Work task: Before you return the lines below, strip out any images and keep every word as written.

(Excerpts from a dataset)

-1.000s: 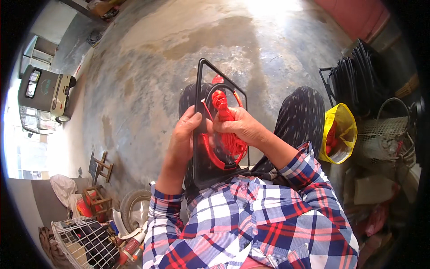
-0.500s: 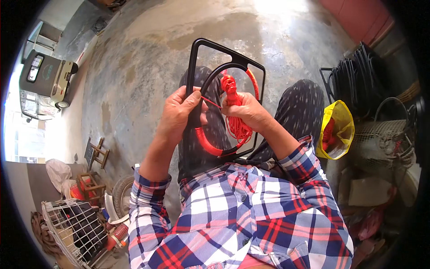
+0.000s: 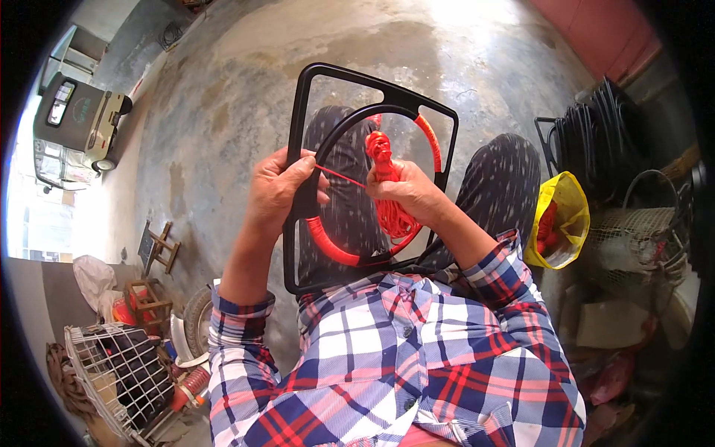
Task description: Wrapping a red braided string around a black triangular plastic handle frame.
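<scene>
A black rectangular frame with a ring inside it [image 3: 300, 104] stands over my thighs. Red cord is wound tightly around parts of the ring, at its upper right and along its bottom. My left hand [image 3: 277, 186] grips the ring and the frame's left side, its thumb on the red cord. A single strand of red cord [image 3: 339, 176] runs taut from that thumb across the opening to my right hand [image 3: 406, 192]. My right hand is closed around a knotted bundle of red cord [image 3: 380, 149], whose loose loops hang below the fist inside the ring.
On my right stands a yellow bag [image 3: 573, 220] with red cord inside. Behind it are stacked black frames [image 3: 596, 134] and a wire mesh basket [image 3: 633, 231]. A white wire crate [image 3: 123, 372], a tyre [image 3: 197, 320] and small wooden stools [image 3: 160, 249] lie left. A vehicle [image 3: 82, 123] stands at far left.
The frame has turned to face me more, and its left side has swung left with my left hand. The strand between my hands is longer. My right hand has shifted slightly.
</scene>
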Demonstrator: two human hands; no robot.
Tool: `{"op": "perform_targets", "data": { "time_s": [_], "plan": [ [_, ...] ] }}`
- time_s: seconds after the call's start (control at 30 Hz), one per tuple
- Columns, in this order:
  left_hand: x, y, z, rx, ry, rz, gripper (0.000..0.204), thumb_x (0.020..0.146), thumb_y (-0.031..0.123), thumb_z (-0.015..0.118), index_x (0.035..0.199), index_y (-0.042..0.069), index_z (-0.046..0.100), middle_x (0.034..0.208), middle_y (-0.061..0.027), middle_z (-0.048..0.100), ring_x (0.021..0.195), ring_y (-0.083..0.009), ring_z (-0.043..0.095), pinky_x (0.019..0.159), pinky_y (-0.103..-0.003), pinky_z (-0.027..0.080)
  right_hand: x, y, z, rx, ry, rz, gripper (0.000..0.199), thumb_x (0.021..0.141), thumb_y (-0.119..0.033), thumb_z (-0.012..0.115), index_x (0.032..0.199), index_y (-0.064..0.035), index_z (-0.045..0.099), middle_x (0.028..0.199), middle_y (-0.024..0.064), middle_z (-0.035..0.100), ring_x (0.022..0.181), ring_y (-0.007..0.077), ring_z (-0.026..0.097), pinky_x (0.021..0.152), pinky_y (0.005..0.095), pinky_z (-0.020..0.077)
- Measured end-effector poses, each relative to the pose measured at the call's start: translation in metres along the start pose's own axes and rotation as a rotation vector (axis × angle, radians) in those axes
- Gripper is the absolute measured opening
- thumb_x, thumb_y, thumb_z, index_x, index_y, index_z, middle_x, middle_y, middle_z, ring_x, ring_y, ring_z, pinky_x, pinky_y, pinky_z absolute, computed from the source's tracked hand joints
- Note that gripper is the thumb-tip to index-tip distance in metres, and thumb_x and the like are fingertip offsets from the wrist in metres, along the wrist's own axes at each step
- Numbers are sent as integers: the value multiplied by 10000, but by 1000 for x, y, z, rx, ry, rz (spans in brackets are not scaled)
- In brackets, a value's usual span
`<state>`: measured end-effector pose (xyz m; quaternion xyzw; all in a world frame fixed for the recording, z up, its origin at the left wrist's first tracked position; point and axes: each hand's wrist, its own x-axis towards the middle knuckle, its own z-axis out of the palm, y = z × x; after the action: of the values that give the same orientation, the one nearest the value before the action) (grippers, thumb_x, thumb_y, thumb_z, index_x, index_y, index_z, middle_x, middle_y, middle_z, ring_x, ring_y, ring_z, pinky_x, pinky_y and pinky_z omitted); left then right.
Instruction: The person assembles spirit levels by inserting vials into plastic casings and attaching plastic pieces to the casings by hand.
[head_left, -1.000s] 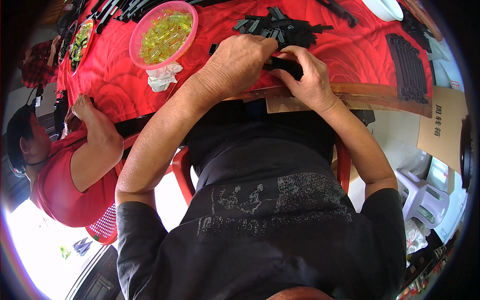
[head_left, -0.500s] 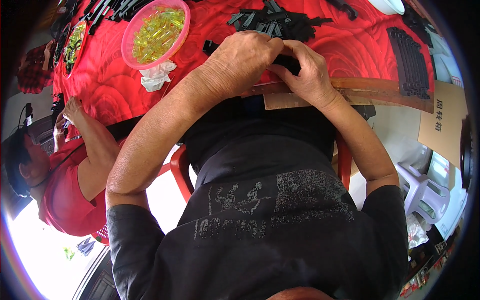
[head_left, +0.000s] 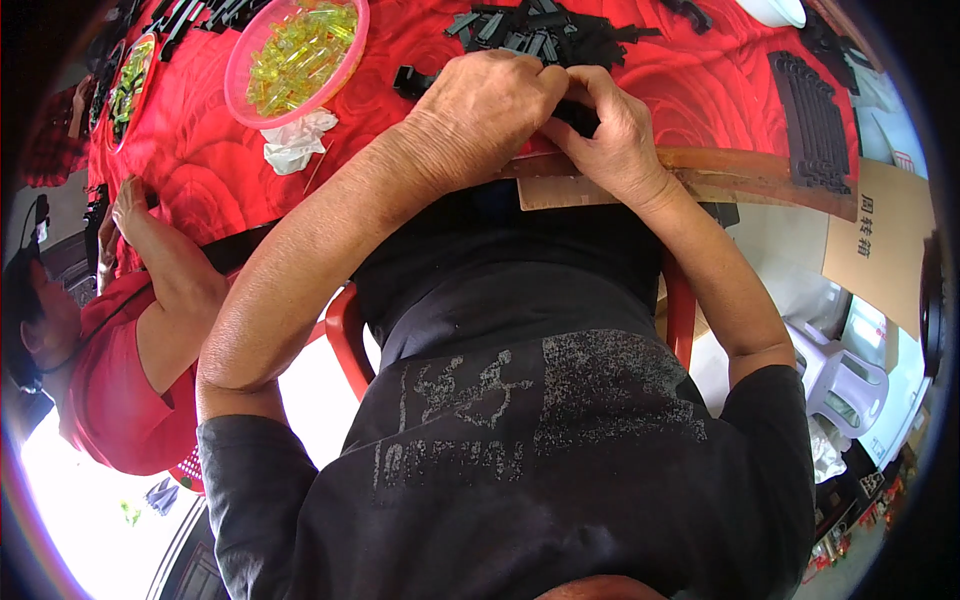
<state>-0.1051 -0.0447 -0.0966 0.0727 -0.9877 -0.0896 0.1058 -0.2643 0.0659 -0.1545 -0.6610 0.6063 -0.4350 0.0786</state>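
Observation:
Both my hands meet over the near edge of the red rose-patterned tablecloth. My left hand is closed, its back toward me, its fingertips tucked from sight. Curled in from the right, my right hand has thumb and forefinger meeting the left fingers. A black piece shows in the crook of the right hand; its shape is mostly hidden. Beside the left wrist a black block-like end shows, and whether it is held or lies on the cloth I cannot tell. Beyond my hands lies a heap of black plastic parts.
A pink bowl of clear yellow pieces and crumpled white tissue lie left. Long black parts lie in a row at right. The wooden table edge runs in front of me. A person in red works at left.
The view has shifted slightly, so the table things sit a little further left and up. My hands keep their closed pose together. At left, the other person's hands have moved a little.

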Motion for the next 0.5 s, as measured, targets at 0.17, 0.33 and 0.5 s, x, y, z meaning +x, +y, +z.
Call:
{"op": "perform_targets", "data": {
  "time_s": [0.17,0.33,0.5],
  "plan": [
    [-8,-9,6,-16,48,-36,379,729,71,802,1027,32,572,900,-116,660,878,-314,690,699,-398,572,2,-1,0,-25,-13,-64,407,748,-130,830,1081,-42,614,955,121,689,884,301,696,759,370,574],
    [-30,-26,-13,-544,469,-411,91,882,67,658,956,14,648,737,-159,650,627,-234,664,572,-338,521,7,-5,-5,-152,-58,-196,352,742,-102,810,1050,-40,652,960,110,682,884,320,664,767,393,553],
    [-58,-19,-5,-801,474,-604,106,945,67,616,993,-23,646,747,-62,669,723,-90,630,652,-261,503,4,-8,-7,-170,-81,-158,369,741,-74,805,1073,-30,650,991,128,690,921,323,678,787,392,551]
  ]
}}
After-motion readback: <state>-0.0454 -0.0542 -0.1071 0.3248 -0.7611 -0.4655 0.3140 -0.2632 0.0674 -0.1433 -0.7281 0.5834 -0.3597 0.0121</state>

The answer:
-1.000s: 
-0.500s: 
+0.000s: 
Task description: Wrapping a red braided string around a black triangular plastic handle frame.
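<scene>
A black rectangular frame with a ring inside it [image 3: 300, 104] stands over my thighs. Red cord is wound tightly around parts of the ring, at its upper right and along its bottom. My left hand [image 3: 277, 186] grips the ring and the frame's left side, its thumb on the red cord. A single strand of red cord [image 3: 339, 176] runs taut from that thumb across the opening to my right hand [image 3: 406, 192]. My right hand is closed around a knotted bundle of red cord [image 3: 380, 149], whose loose loops hang below the fist inside the ring.
On my right stands a yellow bag [image 3: 573, 220] with red cord inside. Behind it are stacked black frames [image 3: 596, 134] and a wire mesh basket [image 3: 633, 231]. A white wire crate [image 3: 123, 372], a tyre [image 3: 197, 320] and small wooden stools [image 3: 160, 249] lie left. A vehicle [image 3: 82, 123] stands at far left.
The frame has turned to face me more, and its left side has swung left with my left hand. The strand between my hands is longer. My right hand has shifted slightly.
</scene>
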Demonstrator: two human hands; no robot.
Tool: `{"op": "perform_targets", "data": { "time_s": [_], "plan": [ [_, ...] ] }}`
- time_s: seconds after the call's start (control at 30 Hz), one per tuple
- Columns, in this order:
  left_hand: x, y, z, rx, ry, rz, gripper (0.000..0.204), thumb_x (0.020..0.146), thumb_y (-0.031..0.123), thumb_z (-0.015..0.118), index_x (0.035..0.199), index_y (-0.042..0.069), index_z (-0.046..0.100), middle_x (0.034..0.208), middle_y (-0.061..0.027), middle_z (-0.048..0.100), ring_x (0.021..0.195), ring_y (-0.083..0.009), ring_z (-0.043..0.095), pinky_x (0.019..0.159), pinky_y (-0.103..-0.003), pinky_z (-0.027..0.080)
  right_hand: x, y, z, rx, ry, rz, gripper (0.000..0.199), thumb_x (0.021..0.141), thumb_y (-0.119..0.033), thumb_z (-0.012..0.115), index_x (0.032..0.199), index_y (-0.064..0.035), index_z (-0.045..0.099), middle_x (0.028..0.199), middle_y (-0.024..0.064), middle_z (-0.035..0.100), ring_x (0.022..0.181), ring_y (-0.007..0.077), ring_z (-0.026..0.097), pinky_x (0.021..0.152), pinky_y (0.005..0.095), pinky_z (-0.020..0.077)
- Measured end-effector poses, each relative to the pose measured at the call's start: translation in metres along the start pose's own axes and rotation as a rotation vector (axis × angle, radians) in those axes
- Gripper is the absolute measured opening
- thumb_x, thumb_y, thumb_z, index_x, index_y, index_z, middle_x, middle_y, middle_z, ring_x, ring_y, ring_z, pinky_x, pinky_y, pinky_z absolute, computed from the source's tracked hand joints
- Note that gripper is the thumb-tip to index-tip distance in metres, and thumb_x and the like are fingertip offsets from the wrist in metres, along the wrist's own axes at each step
- Numbers are sent as integers: the value multiplied by 10000, but by 1000 for x, y, z, rx, ry, rz (spans in brackets are not scaled)
- In brackets, a value's usual span
`<state>`: measured end-effector pose (xyz m; quaternion xyzw; all in a world frame fixed for the recording, z up, its origin at the left wrist's first tracked position; point and axes: each hand's wrist, its own x-axis towards the middle knuckle, its own z-axis out of the palm, y = z × x; after the action: of the values that give the same orientation, the one nearest the value before the action) (grippers, thumb_x, thumb_y, thumb_z, index_x, index_y, index_z, middle_x, middle_y, middle_z, ring_x, ring_y, ring_z, pinky_x, pinky_y and pinky_z omitted); left then right.
Instruction: The person assembles spirit levels by inserting vials into plastic casings and attaching plastic pieces to the casings by hand.
[head_left, -1.000s] 
[head_left, -0.500s] 
[head_left, +0.000s] 
<state>-0.1051 -0.0447 -0.0966 0.0727 -0.9877 -0.0896 0.1058 -0.2643 0.0659 -0.1545 -0.6610 0.6063 -0.4350 0.0786</state>
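Observation:
Both my hands meet over the near edge of the red rose-patterned tablecloth. My left hand is closed, its back toward me, its fingertips tucked from sight. Curled in from the right, my right hand has thumb and forefinger meeting the left fingers. A black piece shows in the crook of the right hand; its shape is mostly hidden. Beside the left wrist a black block-like end shows, and whether it is held or lies on the cloth I cannot tell. Beyond my hands lies a heap of black plastic parts.
A pink bowl of clear yellow pieces and crumpled white tissue lie left. Long black parts lie in a row at right. The wooden table edge runs in front of me. A person in red works at left.
The view has shifted slightly, so the table things sit a little further left and up. My hands keep their closed pose together. At left, the other person's hands have moved a little.
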
Motion for the next 0.5 s, as measured, targets at 0.17, 0.33 and 0.5 s, x, y, z meaning +x, +y, +z.
Call:
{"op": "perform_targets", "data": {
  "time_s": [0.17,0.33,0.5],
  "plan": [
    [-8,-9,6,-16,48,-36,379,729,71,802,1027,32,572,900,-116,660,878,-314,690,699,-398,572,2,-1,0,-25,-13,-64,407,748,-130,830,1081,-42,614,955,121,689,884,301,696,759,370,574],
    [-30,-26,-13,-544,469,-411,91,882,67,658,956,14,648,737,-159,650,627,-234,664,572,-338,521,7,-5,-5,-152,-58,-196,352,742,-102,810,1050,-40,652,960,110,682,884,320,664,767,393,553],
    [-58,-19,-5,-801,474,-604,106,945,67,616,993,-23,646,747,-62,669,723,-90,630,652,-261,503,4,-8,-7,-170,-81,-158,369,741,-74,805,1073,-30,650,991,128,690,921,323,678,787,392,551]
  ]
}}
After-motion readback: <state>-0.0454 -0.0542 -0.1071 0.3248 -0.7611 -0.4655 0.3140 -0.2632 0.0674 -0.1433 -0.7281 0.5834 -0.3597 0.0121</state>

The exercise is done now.